■ **What you need to do**:
Whenever a line in the data below includes the string "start", copy it out.

■ **Data**:
----
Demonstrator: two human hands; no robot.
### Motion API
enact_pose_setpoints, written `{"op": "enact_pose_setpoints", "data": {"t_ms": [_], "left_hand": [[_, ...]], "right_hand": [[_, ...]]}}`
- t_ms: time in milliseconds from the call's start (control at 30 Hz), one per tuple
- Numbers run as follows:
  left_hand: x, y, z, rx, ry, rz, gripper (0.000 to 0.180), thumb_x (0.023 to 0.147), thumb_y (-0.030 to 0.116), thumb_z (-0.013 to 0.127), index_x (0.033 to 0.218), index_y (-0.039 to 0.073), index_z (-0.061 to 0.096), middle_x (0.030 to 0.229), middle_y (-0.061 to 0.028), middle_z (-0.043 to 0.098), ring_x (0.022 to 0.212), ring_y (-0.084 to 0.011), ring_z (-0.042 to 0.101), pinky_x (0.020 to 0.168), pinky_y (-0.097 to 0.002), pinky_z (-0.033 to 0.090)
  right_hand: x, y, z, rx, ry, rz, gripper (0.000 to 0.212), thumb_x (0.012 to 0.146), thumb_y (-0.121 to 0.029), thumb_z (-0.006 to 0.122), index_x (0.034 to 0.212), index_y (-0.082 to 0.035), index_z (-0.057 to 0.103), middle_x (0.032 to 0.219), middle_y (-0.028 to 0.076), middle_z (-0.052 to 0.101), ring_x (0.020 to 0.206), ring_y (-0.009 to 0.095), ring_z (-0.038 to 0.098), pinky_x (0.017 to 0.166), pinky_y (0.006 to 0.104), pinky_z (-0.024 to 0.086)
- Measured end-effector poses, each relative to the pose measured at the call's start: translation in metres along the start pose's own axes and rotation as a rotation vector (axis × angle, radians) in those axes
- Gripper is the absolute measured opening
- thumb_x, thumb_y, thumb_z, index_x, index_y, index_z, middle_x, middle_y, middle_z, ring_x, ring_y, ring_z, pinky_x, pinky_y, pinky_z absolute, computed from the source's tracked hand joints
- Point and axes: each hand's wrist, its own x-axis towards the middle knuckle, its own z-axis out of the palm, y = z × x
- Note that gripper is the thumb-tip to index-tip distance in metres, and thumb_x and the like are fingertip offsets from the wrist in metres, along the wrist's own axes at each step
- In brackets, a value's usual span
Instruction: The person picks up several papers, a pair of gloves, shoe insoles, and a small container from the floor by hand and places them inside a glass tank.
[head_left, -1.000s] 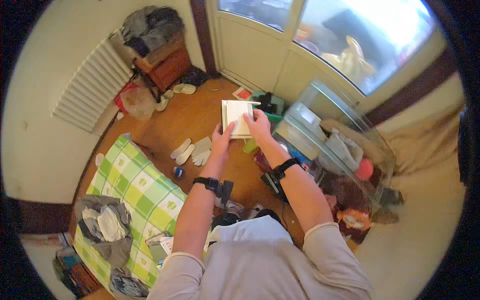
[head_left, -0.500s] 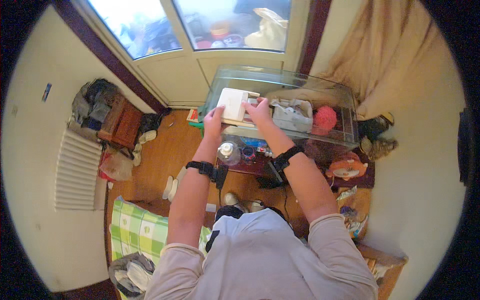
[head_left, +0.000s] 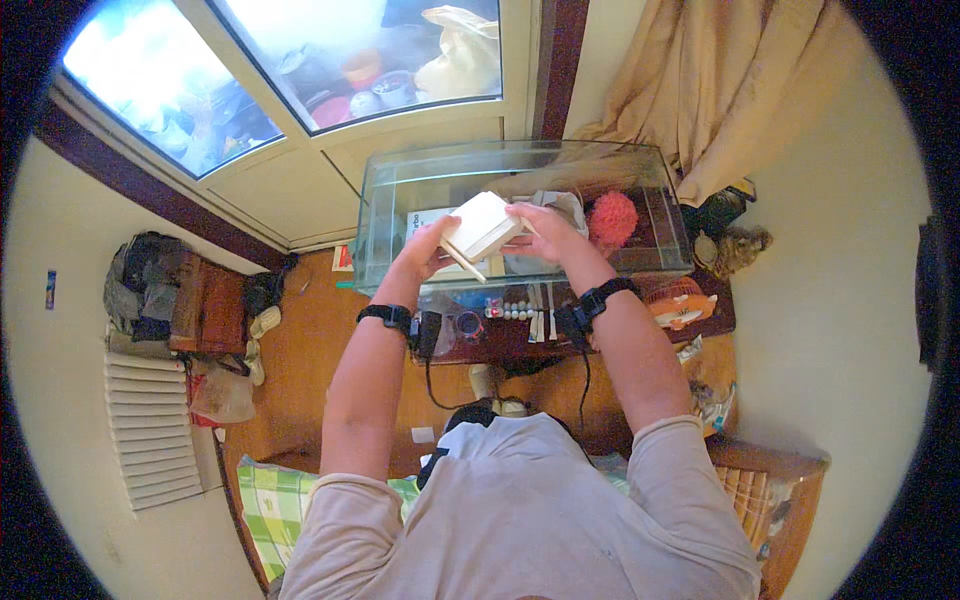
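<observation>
My left hand (head_left: 425, 250) and my right hand (head_left: 545, 228) both grip a white box (head_left: 480, 227), one at each end. The box is tilted and held above the open top of a glass tank (head_left: 400, 200). Inside the tank lie a pink fluffy thing (head_left: 613, 217), white cloth and other items. Each wrist wears a black band with a small device and a cable.
The tank stands on a dark wooden table (head_left: 520, 340) with small items along its edge. A window (head_left: 300, 70) is behind it and a beige curtain (head_left: 740, 90) at the right. At left are a white radiator (head_left: 150, 430), a brown chest (head_left: 200, 305) and a green checked cloth (head_left: 280, 500).
The view has swung from the floor round to the tank. Both hands have carried the white box from over the floor to above the tank and tilted it.
</observation>
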Motion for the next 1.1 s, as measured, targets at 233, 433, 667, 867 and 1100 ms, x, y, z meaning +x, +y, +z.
{"op": "enact_pose_setpoints", "data": {"t_ms": [233, 433, 667, 867, 1100], "left_hand": [[0.093, -0.019, -0.052, -0.103, -0.260, 0.206, 0.043, 0.078, 0.036, 0.057, 0.105, 0.004, 0.049, 0.097, -0.0086, 0.053, 0.082, -0.0219, 0.056, 0.068, -0.0344, 0.050], [0.123, -0.017, -0.035, -0.362, 0.053, -0.161, 0.036, 0.082, 0.029, 0.047, 0.111, 0.009, 0.044, 0.106, -0.0118, 0.050, 0.090, -0.0273, 0.053, 0.068, -0.0440, 0.047], [0.141, -0.013, -0.051, -0.345, 0.184, -0.222, 0.041, 0.080, 0.027, 0.041, 0.116, 0.007, 0.036, 0.109, -0.0150, 0.045, 0.100, -0.0318, 0.047, 0.079, -0.0497, 0.041], [0.168, -0.017, -0.076, -0.430, 0.355, -0.275, 0.039, 0.080, 0.030, 0.041, 0.114, 0.011, 0.039, 0.109, -0.0126, 0.045, 0.100, -0.0298, 0.046, 0.078, -0.0467, 0.041], [0.194, -0.015, -0.080, -0.581, 0.535, -0.428, 0.035, 0.083, 0.023, 0.046, 0.115, 0.013, 0.038, 0.111, -0.0131, 0.041, 0.098, -0.0362, 0.046, 0.079, -0.0489, 0.043]], "right_hand": [[0.058, 0.005, 0.014, -0.115, 0.176, -0.055, 0.024, 0.081, -0.019, 0.051, 0.101, -0.005, 0.049, 0.101, 0.007, 0.050, 0.093, 0.022, 0.051, 0.074, 0.0426, 0.050], [0.115, 0.016, -0.009, -0.131, 0.317, 0.062, 0.023, 0.082, -0.017, 0.047, 0.100, -0.003, 0.048, 0.098, 0.008, 0.049, 0.092, 0.025, 0.050, 0.071, 0.0451, 0.050], [0.170, 0.020, -0.007, -0.131, 0.250, 0.239, 0.027, 0.081, -0.017, 0.048, 0.103, -0.001, 0.044, 0.105, 0.013, 0.045, 0.095, 0.029, 0.048, 0.070, 0.0462, 0.051], [0.216, 0.028, -0.010, -0.015, 0.271, 0.382, 0.031, 0.079, -0.013, 0.052, 0.106, -0.001, 0.043, 0.110, 0.016, 0.043, 0.102, 0.032, 0.044, 0.076, 0.0498, 0.047], [0.272, 0.059, -0.037, -0.042, 0.238, 0.403, 0.026, 0.083, -0.017, 0.050, 0.105, -0.003, 0.046, 0.107, 0.010, 0.045, 0.098, 0.026, 0.047, 0.073, 0.0422, 0.051]]}}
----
■ **Expected answer**:
- t_ms: time in milliseconds from the call's start (control at 30 Hz), one per tuple
- Measured end-effector poses, each relative to the pose measured at the call's start: translation in metres along the start pose's own axes and rotation as a rotation vector (axis × angle, radians) in those axes

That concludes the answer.